[YOUR INSTRUCTIONS]: Retype each line below precisely.

[DATASET CONTENT]:
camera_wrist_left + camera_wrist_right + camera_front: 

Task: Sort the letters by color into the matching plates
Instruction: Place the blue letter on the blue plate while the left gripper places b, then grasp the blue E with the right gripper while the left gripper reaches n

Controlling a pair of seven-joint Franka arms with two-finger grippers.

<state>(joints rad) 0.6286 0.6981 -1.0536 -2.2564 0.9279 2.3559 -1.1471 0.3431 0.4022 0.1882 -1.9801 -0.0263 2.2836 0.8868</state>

[THE COMPLETED TASK]:
camera_wrist_left + camera_wrist_right + camera_front: 

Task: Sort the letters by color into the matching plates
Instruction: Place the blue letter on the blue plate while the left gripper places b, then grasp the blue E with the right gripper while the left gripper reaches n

Controlling a pair of seven-joint Franka arms with two-finger grippers.

<state>(joints rad) 0.6286 0.6981 -1.0536 -2.2564 0.9279 2.3559 -1.1471 0.3431 0.4022 0.1882 -1.9801 -0.0263 2.2836 0.8868</state>

What the exercise asked for has been given in full.